II- É no preciso âmbito da transcrita disposição legal, ou seja, no domínio da mencionada relação contratual, que fica também suspenso, durante o período de greve, o poder disciplinar da entidade empregadora.
III- Se o ilícito disciplinar não oferecer qualquer ligação com aquele vínculo laboral, se for de todo estranho ao núcleo de relações que se encontram suspensos por virtude da greve, não há razão para afastar a subsistência daquele poder disciplinar.
IV- É o que sucede com o exercício ilícito do direito à greve ou com a prática de actos durante uma greve não consentida pela respectiva disciplina legal, praticados
à margem da relação de trabalho e relativamente aos quais as reacções de natureza cível ou criminal podem não ter lugar ou revelarem-se inexequíveis.

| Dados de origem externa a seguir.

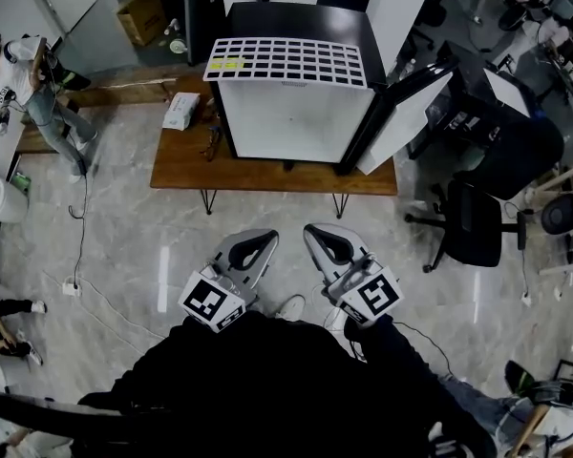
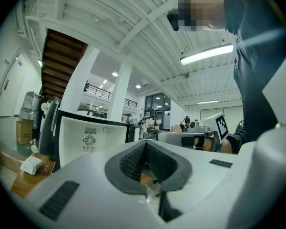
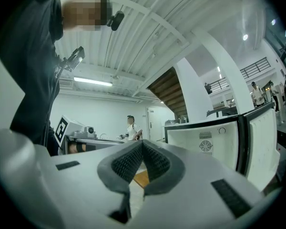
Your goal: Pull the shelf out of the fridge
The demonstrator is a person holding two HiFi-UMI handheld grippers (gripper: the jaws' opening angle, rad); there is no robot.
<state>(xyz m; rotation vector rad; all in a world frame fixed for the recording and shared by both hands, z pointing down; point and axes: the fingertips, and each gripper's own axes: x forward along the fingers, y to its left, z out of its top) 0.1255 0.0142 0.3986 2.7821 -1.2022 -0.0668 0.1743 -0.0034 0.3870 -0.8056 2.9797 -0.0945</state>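
Left gripper [image 1: 270, 237] and right gripper [image 1: 310, 229]: jaws closed, empty, well short of the white open-door mini fridge [image 1: 296, 117]. White grid shelf [image 1: 286, 61] sits at the fridge's top front edge. Suggest opening both, approaching level, gripping the front rim evenly and pulling straight.

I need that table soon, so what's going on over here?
A person stands facing a small fridge on a low wooden table, its door swung open. Their left gripper and right gripper are both shut, empty, and short of the fridge. A white wire shelf lies on top of the fridge; the inside looks bare.
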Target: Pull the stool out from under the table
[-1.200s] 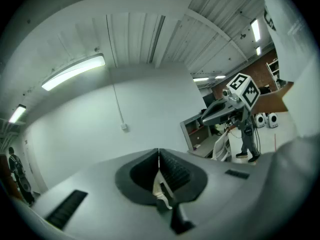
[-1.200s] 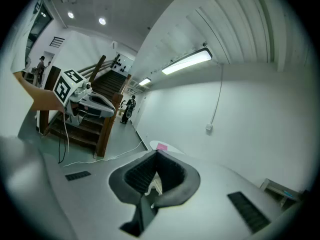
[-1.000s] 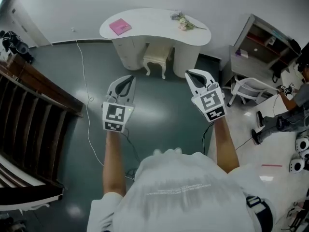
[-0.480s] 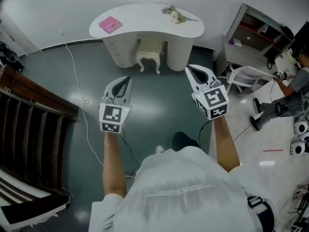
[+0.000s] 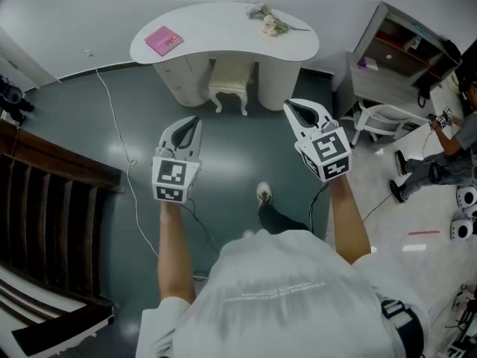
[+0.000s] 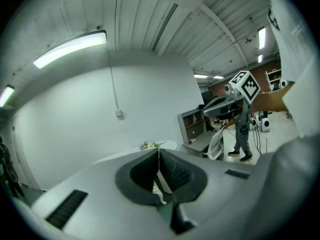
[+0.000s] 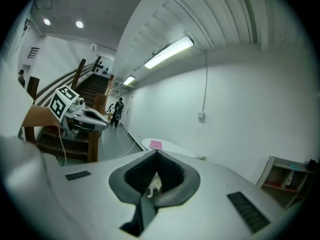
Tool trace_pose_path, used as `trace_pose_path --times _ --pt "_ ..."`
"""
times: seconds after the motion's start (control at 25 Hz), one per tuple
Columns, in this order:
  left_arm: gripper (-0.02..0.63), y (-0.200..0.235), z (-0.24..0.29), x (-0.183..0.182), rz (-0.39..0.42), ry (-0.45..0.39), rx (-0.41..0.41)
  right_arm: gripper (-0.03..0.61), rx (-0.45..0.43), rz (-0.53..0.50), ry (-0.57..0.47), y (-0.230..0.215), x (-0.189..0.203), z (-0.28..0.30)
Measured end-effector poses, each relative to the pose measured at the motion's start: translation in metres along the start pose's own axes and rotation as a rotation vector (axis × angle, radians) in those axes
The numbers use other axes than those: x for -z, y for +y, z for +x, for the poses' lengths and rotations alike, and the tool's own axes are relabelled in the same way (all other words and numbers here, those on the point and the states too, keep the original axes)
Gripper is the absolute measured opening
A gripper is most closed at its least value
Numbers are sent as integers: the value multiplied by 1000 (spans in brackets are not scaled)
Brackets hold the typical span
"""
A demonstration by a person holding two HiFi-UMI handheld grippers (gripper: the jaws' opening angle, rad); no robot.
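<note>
A cream stool [image 5: 229,92] with carved legs stands tucked in the knee gap of the white kidney-shaped table [image 5: 223,39] at the far side of the room. My left gripper [image 5: 193,121] is held out over the dark floor, short of the stool and to its left, jaws shut and empty. Level with it, my right gripper [image 5: 292,106] hangs to the stool's right, also shut and empty. Through the right gripper's closed jaws a bit of the stool [image 7: 155,183] shows. The left gripper view has the table's edge [image 6: 130,151] just beyond the jaw tips.
A pink notebook [image 5: 164,40] and a sprig of flowers [image 5: 267,21] lie on the tabletop. A white cable [image 5: 118,136] trails across the floor at left beside a dark wooden staircase [image 5: 41,222]. A grey shelf unit [image 5: 391,62], a white chair [image 5: 381,133] and a person [image 5: 440,162] stand at right.
I have walked closer to the table; it and the stool have grown slightly nearer in view. One foot now shows stepping forward on the floor. Both grippers stay shut.
</note>
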State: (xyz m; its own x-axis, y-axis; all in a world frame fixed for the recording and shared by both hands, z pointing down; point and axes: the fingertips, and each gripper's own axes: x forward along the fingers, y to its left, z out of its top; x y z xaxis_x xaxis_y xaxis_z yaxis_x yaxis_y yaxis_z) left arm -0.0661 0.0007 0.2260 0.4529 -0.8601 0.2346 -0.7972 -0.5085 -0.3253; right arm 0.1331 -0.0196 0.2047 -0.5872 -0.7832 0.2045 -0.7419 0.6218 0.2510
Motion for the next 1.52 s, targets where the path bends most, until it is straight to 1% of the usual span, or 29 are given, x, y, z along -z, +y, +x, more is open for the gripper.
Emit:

V- Encontrando-se o recorrente em greve, estava-lhe vedado interferir no funcionamento da escola onde exercia a sua actividade profissional para efeito de exigir, por parte de outros docentes, o cumprimento de uma formalidade não imposta por lei nem por instrução hierárquica, com o que atrasou o início das actividades lectivas em cerca de uma hora.
VI- Envolvendo o exercício do poder disciplinar a componente discricionária de punir ou não punir o arguido constatada a infracção, esta faculdade abrange "a fortiori" a possibilidade de aplicação de uma pena menos severa do que aquela que corresponderia à gravidade objectiva da falta.